4.3 Comparative Performance Evaluation
We compared IH5N1-SASM against seven state-of-the-art algorithms in the same China UAV path planning environment. Table 7 summarizes the comprehensive performance metrics.
| Algorithm | Mean Cost | Best Cost | Std Deviation |
|---|---|---|---|
| IH5N1-SASM | 28411 | 28241 | 158.48 |
| H5N1 | 31501 | 28316 | 1210.1 |
| PSO | 32637 | 29720 | 2114.5 |
| GWO | 29633 | 28306 | 1307.4 |
| WOA | 31408 | 28396 | 2355.7 |
| HHO | 31069 | 31044 | 38.333 |
| DBO | 34150 | 31005 | 2029.2 |
| SSA | 32230 | 29035 | 1209.9 |
IH5N1-SASM achieves the lowest mean path cost of 28411, representing improvements of 9.81% over H5N1, 12.95% over PSO, and 16.80% over DBO. The standard deviation of 158.48 is substantially lower than all other algorithms except HHO, demonstrating exceptional stability. The best cost of 28241 is the minimum across all algorithms, indicating superior extreme value search capability.
The convergence characteristics of IH5N1-SASM are particularly noteworthy. The algorithm maintains steady improvement throughout the iterative process, avoiding the premature stagnation observed in algorithms such as PSO, GWO, and SSA. The state-aware mechanism enables dynamic adjustment of search behavior, while the multi-time-scale perturbations prevent entrapment in local optima.
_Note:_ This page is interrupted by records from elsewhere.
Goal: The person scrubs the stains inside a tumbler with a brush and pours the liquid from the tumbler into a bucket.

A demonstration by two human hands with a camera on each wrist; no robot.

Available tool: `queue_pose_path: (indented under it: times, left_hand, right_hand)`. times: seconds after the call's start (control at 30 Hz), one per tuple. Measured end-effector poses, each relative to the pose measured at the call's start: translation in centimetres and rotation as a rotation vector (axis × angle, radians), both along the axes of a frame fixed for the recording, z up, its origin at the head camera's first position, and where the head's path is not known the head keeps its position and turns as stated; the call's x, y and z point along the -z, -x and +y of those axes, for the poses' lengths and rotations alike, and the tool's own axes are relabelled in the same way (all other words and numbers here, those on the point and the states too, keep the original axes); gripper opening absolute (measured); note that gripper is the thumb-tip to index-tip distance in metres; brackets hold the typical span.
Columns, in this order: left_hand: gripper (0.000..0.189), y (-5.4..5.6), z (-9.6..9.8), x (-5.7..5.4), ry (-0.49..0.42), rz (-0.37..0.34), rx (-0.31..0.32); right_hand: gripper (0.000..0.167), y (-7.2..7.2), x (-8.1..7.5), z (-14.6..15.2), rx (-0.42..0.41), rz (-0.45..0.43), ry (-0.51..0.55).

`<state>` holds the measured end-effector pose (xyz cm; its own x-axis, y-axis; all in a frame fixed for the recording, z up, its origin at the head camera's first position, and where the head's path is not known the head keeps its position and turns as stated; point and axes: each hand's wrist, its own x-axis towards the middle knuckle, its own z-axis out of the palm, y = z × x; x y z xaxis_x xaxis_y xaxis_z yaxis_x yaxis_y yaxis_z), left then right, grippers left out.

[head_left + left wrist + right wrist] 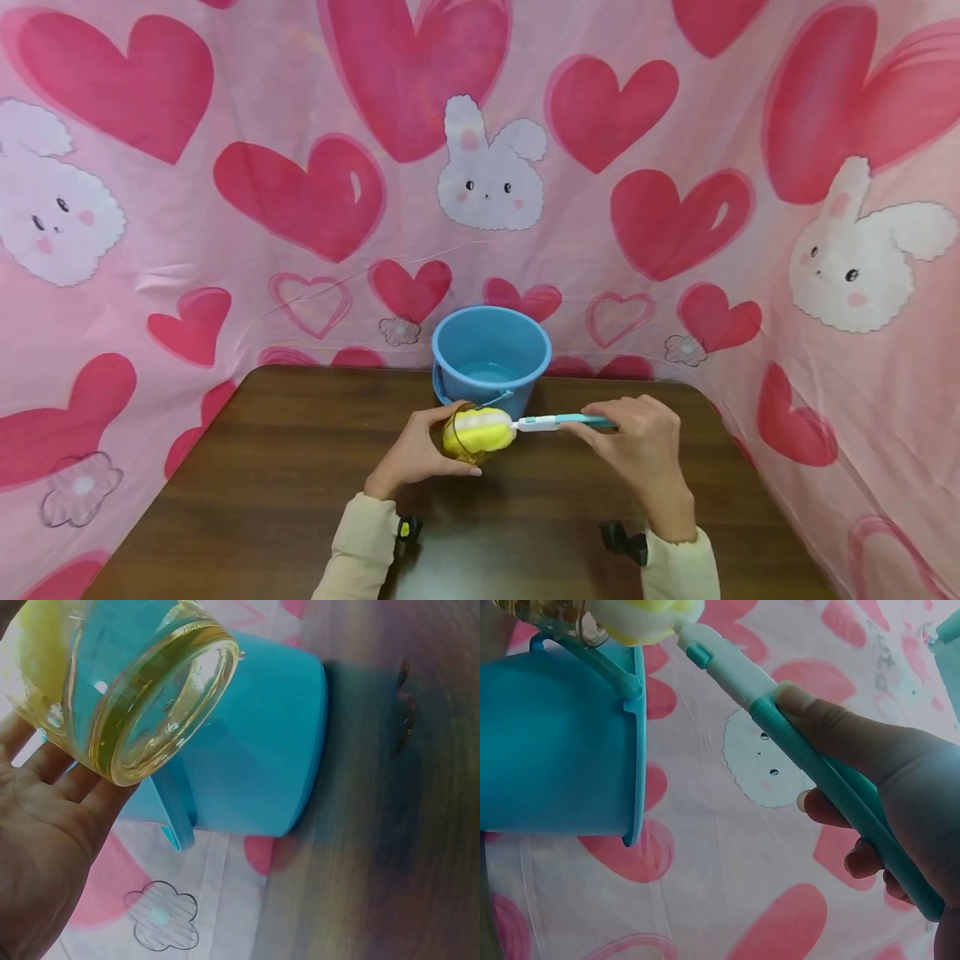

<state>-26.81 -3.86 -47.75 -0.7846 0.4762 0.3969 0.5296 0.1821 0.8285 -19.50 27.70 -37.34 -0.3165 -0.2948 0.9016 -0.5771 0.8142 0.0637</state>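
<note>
My left hand [416, 450] holds a clear amber glass cup [161, 712] tilted on its side, thumb and fingers round it. In my right hand [641, 437] I grip a cup brush by its teal and white handle [802, 750]. Its yellow and white sponge head [486, 429] is at the mouth of the cup, partly inside it. The thumb lies along the teal grip, with the fingers curled beneath. Both hands are held above the table, just in front of a blue bucket [259, 735].
The bucket stands at the back edge of the brown wooden table [300, 467], its handle hanging down at the front. Behind and along both sides hangs a pink cloth [585, 250] printed with hearts and rabbits. Dark wrist straps [622, 542] show near the sleeves.
</note>
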Motion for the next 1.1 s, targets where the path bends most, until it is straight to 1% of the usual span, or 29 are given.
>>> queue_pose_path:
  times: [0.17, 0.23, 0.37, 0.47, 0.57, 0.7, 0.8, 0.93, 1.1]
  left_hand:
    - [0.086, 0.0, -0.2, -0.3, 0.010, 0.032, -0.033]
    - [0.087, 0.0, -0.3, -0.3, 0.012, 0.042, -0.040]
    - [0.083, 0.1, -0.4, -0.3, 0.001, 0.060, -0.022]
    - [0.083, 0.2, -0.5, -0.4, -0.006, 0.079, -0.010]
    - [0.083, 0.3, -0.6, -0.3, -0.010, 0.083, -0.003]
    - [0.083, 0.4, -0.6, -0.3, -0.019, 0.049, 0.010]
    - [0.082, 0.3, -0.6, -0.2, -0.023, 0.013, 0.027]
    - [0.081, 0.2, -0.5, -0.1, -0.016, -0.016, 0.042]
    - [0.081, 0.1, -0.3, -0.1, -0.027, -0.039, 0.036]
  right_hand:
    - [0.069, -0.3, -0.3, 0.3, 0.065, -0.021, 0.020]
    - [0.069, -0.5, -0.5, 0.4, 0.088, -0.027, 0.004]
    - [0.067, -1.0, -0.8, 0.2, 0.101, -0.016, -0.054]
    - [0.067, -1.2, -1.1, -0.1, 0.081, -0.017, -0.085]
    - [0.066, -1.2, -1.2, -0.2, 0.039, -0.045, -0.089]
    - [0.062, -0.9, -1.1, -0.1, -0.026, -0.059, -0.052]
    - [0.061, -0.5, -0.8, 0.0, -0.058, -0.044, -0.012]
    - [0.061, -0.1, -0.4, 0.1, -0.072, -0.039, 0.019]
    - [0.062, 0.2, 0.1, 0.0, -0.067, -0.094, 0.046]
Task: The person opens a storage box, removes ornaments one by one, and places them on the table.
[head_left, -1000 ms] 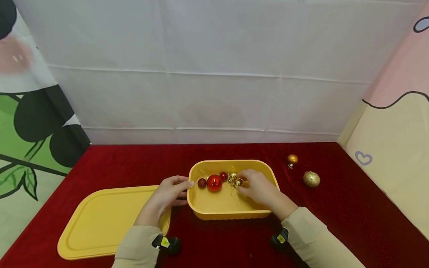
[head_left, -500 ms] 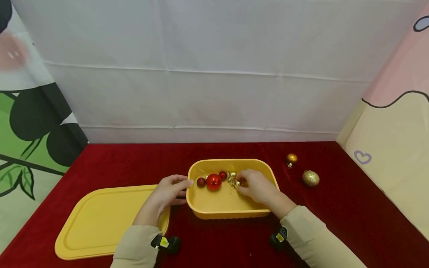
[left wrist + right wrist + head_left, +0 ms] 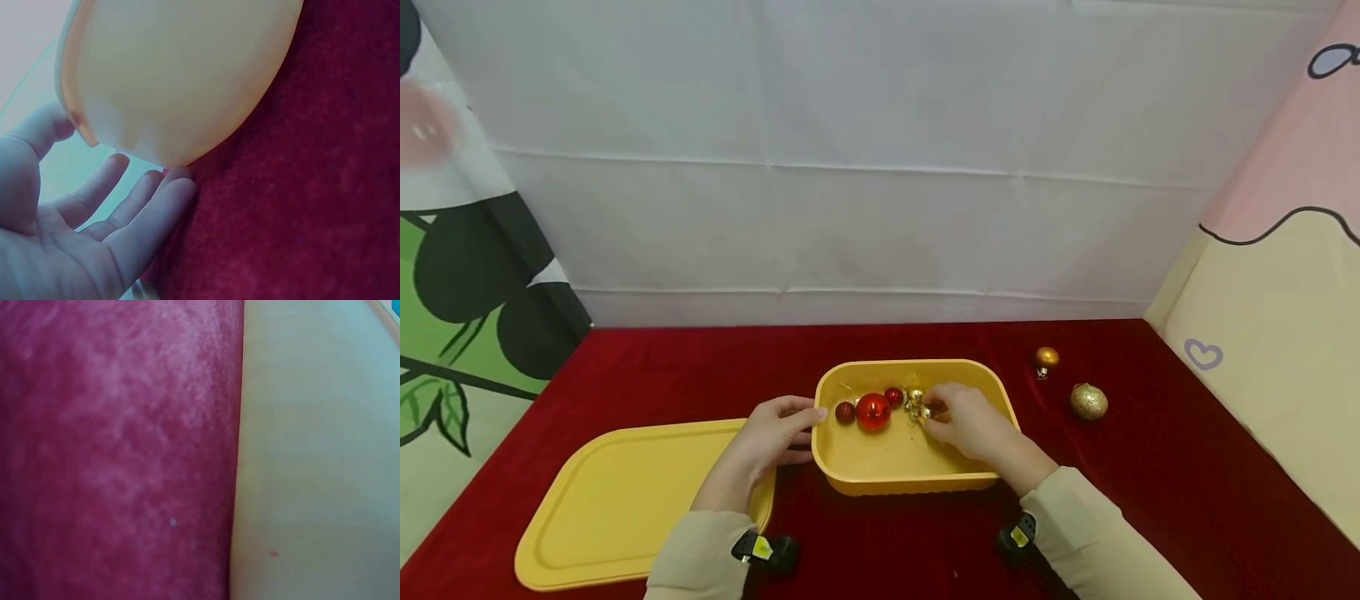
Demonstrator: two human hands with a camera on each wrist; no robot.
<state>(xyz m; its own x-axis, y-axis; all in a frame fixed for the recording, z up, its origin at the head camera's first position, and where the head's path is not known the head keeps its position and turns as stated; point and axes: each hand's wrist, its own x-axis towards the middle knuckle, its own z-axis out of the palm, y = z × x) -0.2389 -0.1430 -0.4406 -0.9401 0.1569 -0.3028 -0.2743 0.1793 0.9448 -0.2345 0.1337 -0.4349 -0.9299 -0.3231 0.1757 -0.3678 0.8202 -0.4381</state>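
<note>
A yellow plastic box sits on the red cloth with Christmas baubles inside. My left hand holds its left end, thumb over the rim and fingers against the outer wall; the left wrist view shows this hand close up. Reaching over the right side into the box, my right hand pinches a small bauble, mostly hidden behind the fingers. Small gold baubles lie right at its fingertips. Left of them are a large shiny red bauble and two small dark red ones. The right wrist view misses this hand.
A yellow lid lies flat on the cloth, partly under my left forearm. Right of the box are a small gold bauble and a larger glittery gold one. A pale fabric backdrop rises behind the table.
My right fingers have shifted slightly left toward the small gold baubles inside the box. My left hand keeps its place on the box, and the head view has moved slightly.
</note>
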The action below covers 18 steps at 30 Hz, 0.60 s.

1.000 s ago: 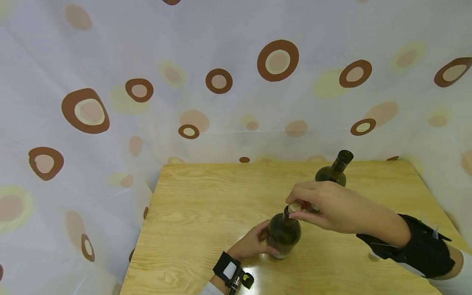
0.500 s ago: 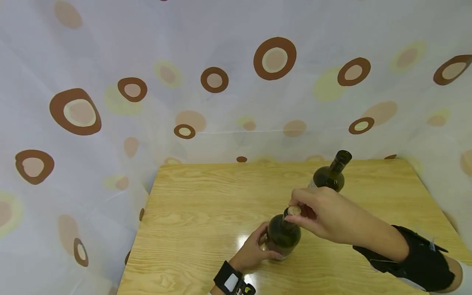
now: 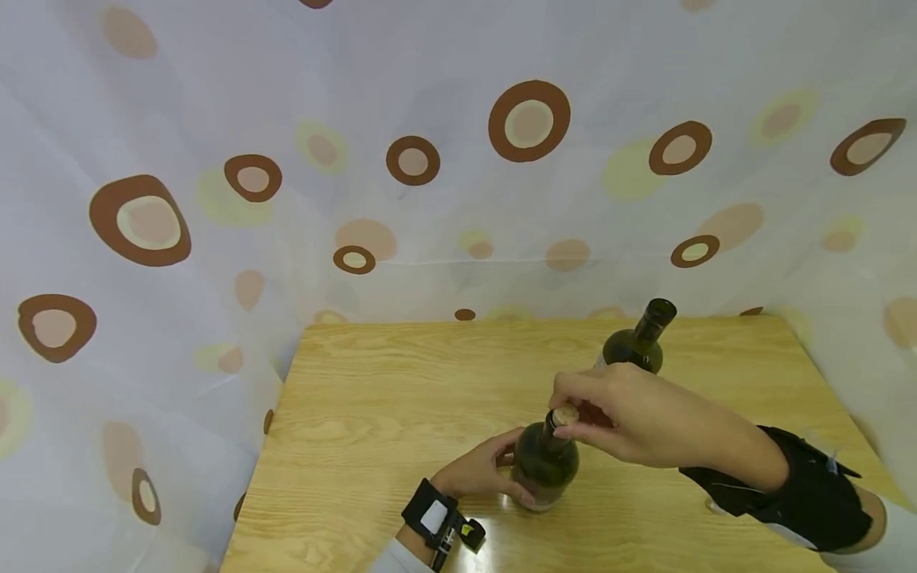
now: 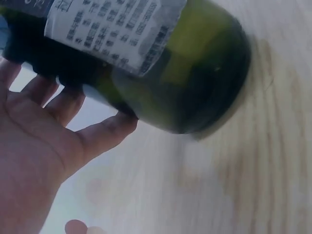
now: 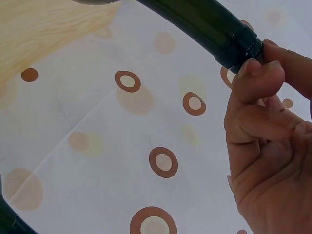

These properties make IH5N1-SASM particularly well-suited for complex China UAV path planning tasks where both solution quality and reliability are critical.
5. Conclusion
In this work, we proposed IH5N1-SASM, an improved viral-inspired optimization algorithm integrating a state-aware search mechanism, an information-guided self-decomposition strategy, and a multi-time-scale dynamic search mechanism. The algorithm addresses key limitations of traditional metaheuristics, particularly premature convergence and insufficient search stability, which are critical concerns for China UAV path planning in complex three-dimensional environments.
Through comprehensive experimental validation on CEC2017 benchmark functions and realistic China UAV path planning simulations, we demonstrated that IH5N1-SASM consistently outperforms seven state-of-the-art algorithms in terms of optimization accuracy, convergence speed, and result stability. The synergistic combination of the three improvement strategies yields a 9.81% reduction in mean path cost and an 86.9% reduction in standard deviation compared to the original H5N1 algorithm. The convergence behavior shows sustained improvement throughout the iterative process without premature stagnation.
The proposed algorithm provides a robust and efficient solution for autonomous path planning in China UAV applications. Future research directions include extending the framework to dynamic environments, integrating energy consumption models, and addressing multi-UAV collaborative planning scenarios. These extensions will further enhance the applicability and impact of IH5N1-SASM in real-world China UAV missions.